One of the areas where Excel shines is the capacity to quickly carry out operations over entire rows or columns, that is, vector-calculations, driven by the power of cut-and-paste. Vector calculations are highly useful but the cut-and-paste logic, much less so. Let’s say we want to compute the median product price over the last year based on past transactions. This could be written with a few lines using Envision.
O.UnitPrice = O.NetAmount / O.Qty end := max(date) UnitPrice = mode(O.UnitPrice) when date > end - 365 show table "Median Price" with median(UnitPrice)
The first line is a vector calculation equivalent to the introduction of a new column named
UnitPrice within the
O (for Orders) table. Then, the third line is also a vector calculation where the
mode (most frequently observed value) is computed for each product. Like with Excel, it is highly straightforward, with Envision, to introduce intermediate calculations and to compose them afterwards.
Envision also places an emphasis on the compactness of dashboards, much like a synthetic sheet in Excel. Each
show statement in Envision defines a tile to be displayed within the dashboard, and these tiles are aligned following an Excel-like grid.
show label "Hello World" a1d1 tomato show table "Product Lines" a2b2 royalblue with sum(1) show table "Order Lines" c2b2 darkorange with sum(O.1)
The script above defines three tiles respectively positioned in A1:D1, A2:B2, and C2:D2 in line with the Excel convention of using letters for columns and numbers for the lines.
No loop, no branch and more
Envision offers a neat functional syntax. We do not have loops, branches or nulls ; and just in case you might be wondering, Envision is not a Turing-complete language. In practice, these features are not omitted. Instead, Envision simply provides built-in constructs to achieve the same result, but with much less hassle. By not having such features in Envision, not only do we remove entire classes of hard-to-debug problems, but we also vastly increase productivity as well.

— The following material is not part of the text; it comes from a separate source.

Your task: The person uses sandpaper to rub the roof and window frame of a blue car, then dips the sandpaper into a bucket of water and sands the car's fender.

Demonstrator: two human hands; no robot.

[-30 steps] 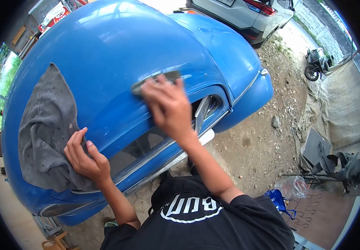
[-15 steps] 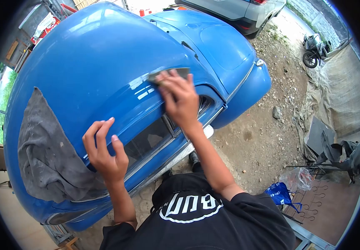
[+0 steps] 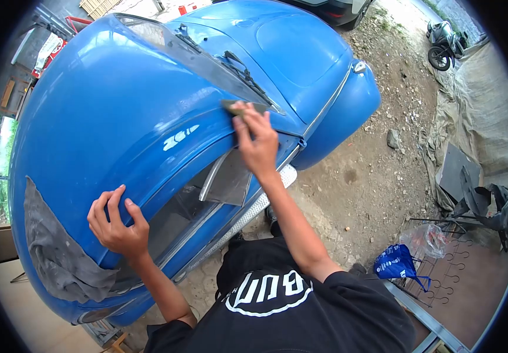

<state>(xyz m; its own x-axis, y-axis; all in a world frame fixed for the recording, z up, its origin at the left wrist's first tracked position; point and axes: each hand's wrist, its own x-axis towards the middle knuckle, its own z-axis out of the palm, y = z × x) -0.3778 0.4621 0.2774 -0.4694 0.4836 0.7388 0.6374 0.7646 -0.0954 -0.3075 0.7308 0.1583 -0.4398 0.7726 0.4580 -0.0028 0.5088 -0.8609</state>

Let’s consider plotting the total sales volume of the top 10 products by every week for this year, and to compare these weekly totals with their totals one year before for the same top 10 goods. This can be achieved with a few lines below.
end := max(date) Vol = sum(O.Qty) when date > end - 365 Week.amt := sum(O.Qty) where rank() sort [Vol] <= 10 show linechart "Top 10" a1f3 tomato unit: "$" with Week.amt as "Sold this year" Week.amt[-52] as "Sold last year"
Also, Envision is fast, lightning fast. Not only have we managed to leverage many domain-specific algorithms (2), but also we also cache (almost) every single calculation node of our Envision scripts. As a result, when a slightly modified script gets re-executed, only the nodes of the calculation graph that have been changed are recomputed. In practice, once you have tasted what it feels like to process 20GB of data within 5 seconds, you are not going to want to go back to those sluggish SQL queries.
(2) We have a bucket sort algorithm that frequently outperforms the more usual quick-sort by a factor of 500x. Yes, despite the “theoretical” optimal bound of sorting algorithms at O(n.log(n)), speeding up a sorting algorithm by 500x is possible if the situation is favorable (for example: sorting by dates). In supply chain, situations are frequently very favorable in this regard.